- **What you will do**: Write out, exactly as they appear, only the lines running from the line with "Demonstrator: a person" to the final line of the listing; include both.

- **Provided material**:
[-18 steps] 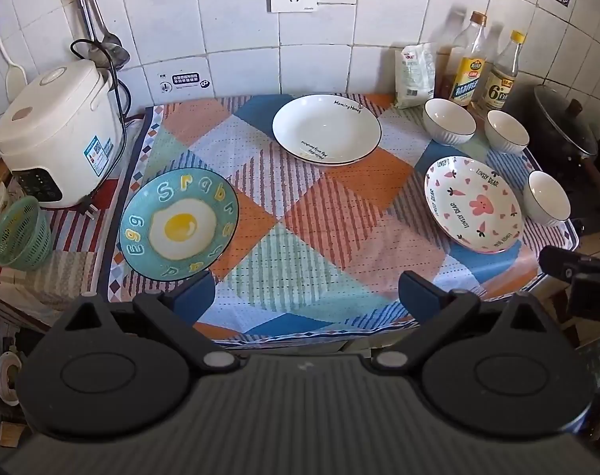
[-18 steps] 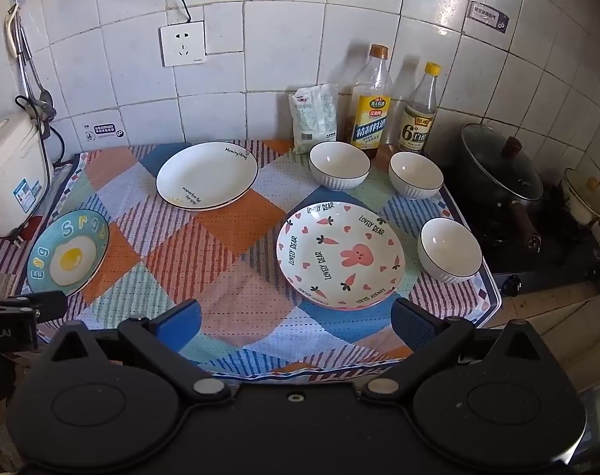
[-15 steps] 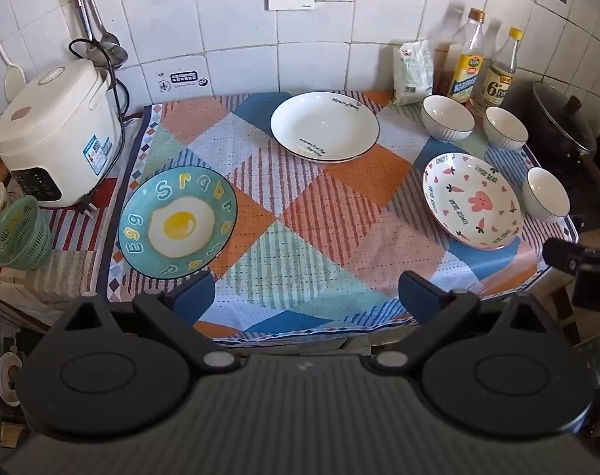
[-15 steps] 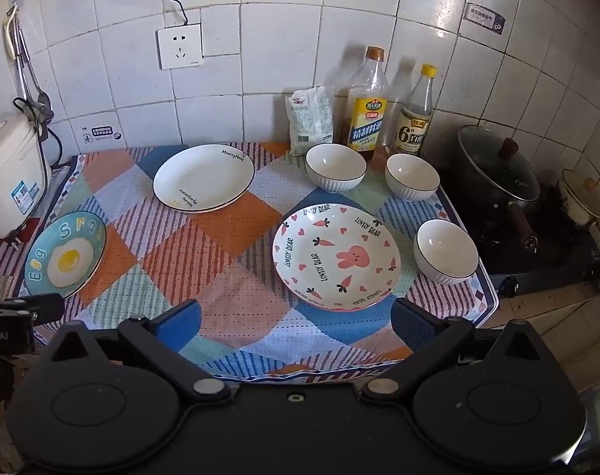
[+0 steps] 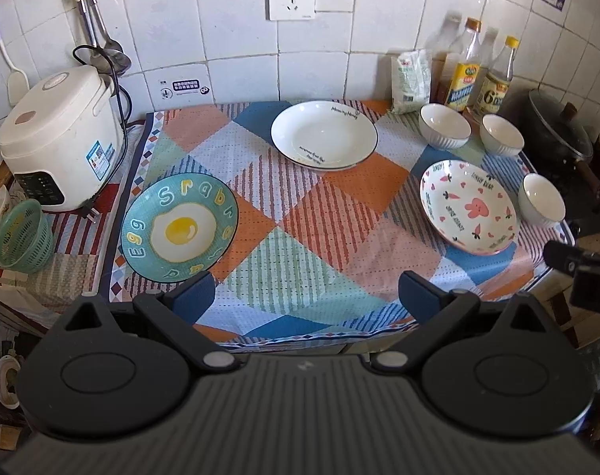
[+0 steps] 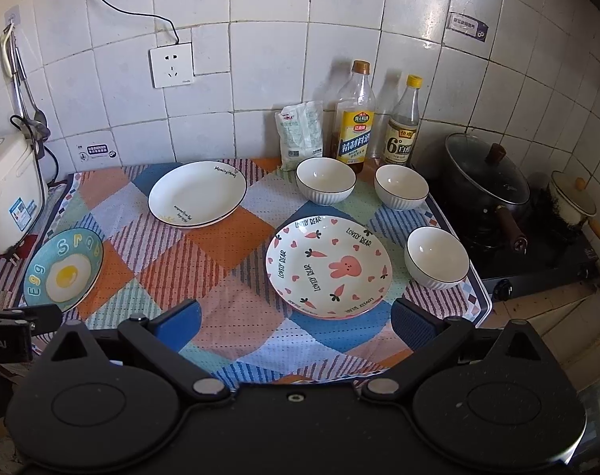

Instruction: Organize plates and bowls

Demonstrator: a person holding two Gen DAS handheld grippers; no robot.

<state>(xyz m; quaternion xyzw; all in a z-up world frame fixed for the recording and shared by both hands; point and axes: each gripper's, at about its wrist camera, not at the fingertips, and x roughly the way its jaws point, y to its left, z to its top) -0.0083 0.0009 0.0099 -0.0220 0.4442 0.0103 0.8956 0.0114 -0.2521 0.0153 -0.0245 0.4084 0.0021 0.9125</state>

- **Exercise output**:
Demonstrator: a person holding two Gen DAS handheld grippers; no robot.

<state>(xyz m; quaternion xyzw; all in a z-up world frame fixed for the recording and shared by both hands; point and axes: each gripper's, at about its wrist camera, not at the fingertips, and x roughly the way its jaws point, y to its left, z to its top) -0.0083 0.0009 0.0099 -0.0220 0.4442 0.0103 0.8956 0.0114 -0.2521 0.0153 -0.0245 0.4084 0.0021 0.9125</state>

Output is complete for this exercise.